Geschichte

Parade


Die Anfänge der Karlsruher Bürgerwehr liegen in den Jahren kurz nach der Stadtgründung. Wie in allen Städten wurden beherzte Bürger gebraucht, um ihre Stadt vor Plünderern, Feuersbrunst und sonstigem Unheil zu schützen. Hier in Karlsruhe gehen die Wurzeln zurück auf die bereits 1721 gegründete Schützengesellschaft.

1794 bildete sich eine zweite bürgerliche Schützengemeinschaft, die sich jedoch bald mit der bestehenden von 1721 vereinigte und dort die 1. Kompanie des bewaffneten Bürgerkorps bildete.
Gemäß Verfügung des Oberamtes vom 30. Dezember 1805 durfte in Karlsruhe kein junger Bürger in das Bürgerbuch eingeschrieben oder ihm der Bürgerschein erteilt werden, ehe er sich bei einer der vier uniformierten „Bürgerkompagnien“ hatte einschreiben lassen. Er hatte sich dann in vollständiger Uniform vor dem Bürgermeister und Stadtrat vorzustellen. Es wurde ihm vorher auch kein Meisterbrief und keine Heiratserlaubnis erteilt.

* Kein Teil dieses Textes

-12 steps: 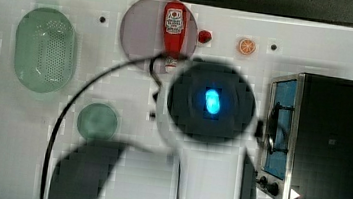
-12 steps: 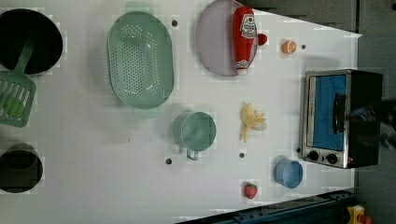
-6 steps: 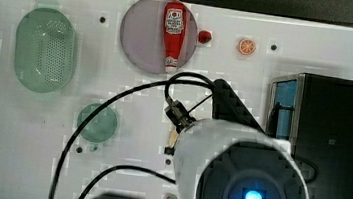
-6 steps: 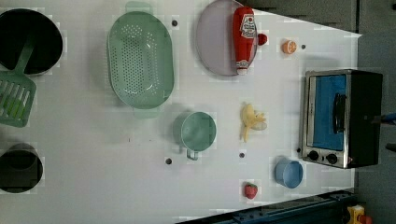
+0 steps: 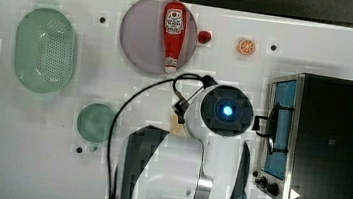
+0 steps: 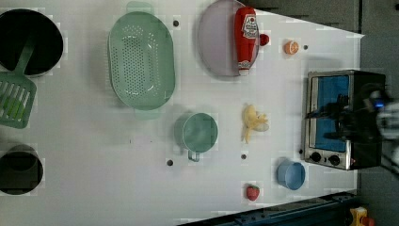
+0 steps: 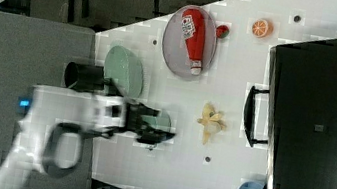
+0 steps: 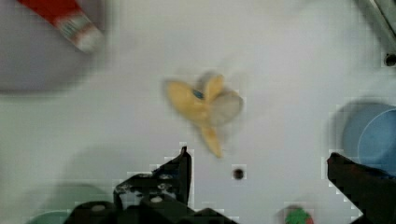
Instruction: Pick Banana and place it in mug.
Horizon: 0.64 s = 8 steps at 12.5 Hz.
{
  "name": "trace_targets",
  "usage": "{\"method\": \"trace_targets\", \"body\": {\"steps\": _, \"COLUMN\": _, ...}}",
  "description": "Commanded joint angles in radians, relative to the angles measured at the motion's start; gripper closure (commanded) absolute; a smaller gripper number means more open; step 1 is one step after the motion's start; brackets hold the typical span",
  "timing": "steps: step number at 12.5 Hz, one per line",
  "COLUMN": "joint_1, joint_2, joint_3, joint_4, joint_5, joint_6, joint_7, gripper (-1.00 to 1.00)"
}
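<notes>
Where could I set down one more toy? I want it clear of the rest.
In the left view, the widest bare tabletop lies below the colander, left of the mug. It is crowded around the banana, toaster oven and blue cup.

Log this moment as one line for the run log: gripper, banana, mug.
gripper: open, empty, above table | banana: on table, not grasped | mug: upright, empty, beside banana | step: pick not yet done
</notes>
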Motion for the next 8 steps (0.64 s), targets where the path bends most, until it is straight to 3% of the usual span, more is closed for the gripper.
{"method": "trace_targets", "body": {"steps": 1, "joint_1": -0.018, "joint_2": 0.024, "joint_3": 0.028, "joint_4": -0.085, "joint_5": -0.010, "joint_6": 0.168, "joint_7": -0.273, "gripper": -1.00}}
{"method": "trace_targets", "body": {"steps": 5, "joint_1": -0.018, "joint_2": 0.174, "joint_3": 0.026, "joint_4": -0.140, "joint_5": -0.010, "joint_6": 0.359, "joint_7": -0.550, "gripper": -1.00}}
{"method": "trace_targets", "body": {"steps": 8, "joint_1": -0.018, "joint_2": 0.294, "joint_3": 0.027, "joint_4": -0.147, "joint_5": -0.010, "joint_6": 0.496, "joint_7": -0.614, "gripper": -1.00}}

1848 bestand die Karlsruher Bürgerwehr aus über 2.600 Mann und trug die Uniform der leichten Infanterie und Jäger im Stil des 19. Jahrhunderts, auch als die Scharfschützenabteilung im Mai 1849 das Zeughaus und Waffendepot gegen das „zusammengeströmte fremde Volk und lichtscheue Gesindel“ verteidigte und so die Stadt vor Anarchie und Plünderung bewahrte. Dieses beherzte Handeln führte dazu, dass die Schützengesellschaft und Bürgerwehr 1852 nicht, wie viele andere in Baden aufgelöst und verboten wurde – nein, ihre Mitglieder durften ihre Waffen und Munition behalten und der Fortbestand wurde ihnen zugesichert. Durch die Umorganisationen von Stadt und Staat, die die Schutzaufgaben der freiwilligen Bürgerwehren Stück für Stück übernommen hatten, war sie in den folgenden Jahren nur noch im Schießsport aktiv.

1930 kam es zu einer erneuten Umorganisation dieser Heimattruppe, diesmal als eingetragener Verein, der sich der Pflege heimatlichen Brauchtums widmete. Der Ausbruch des Zweiten Weltkrieges führte jedoch zu einer stillschweigenden Auflösung.

Erneut wurde der Gedanke einer historischen Bürgerwehr in Karlsruhe am 14. Februar 1964 Wirklichkeit. Wieder ist es die leichte Jägeruniform, die getragen wird und 1978 kommt sogar eine Frauengruppe, gekleidet in die Mode der Biedermeierzeit, hinzu. Die Karlsruher Bürgerwehr mit Biedermeiergruppe ist gern gesehener Gast bei vielen historischen Festen in Nah und Fern.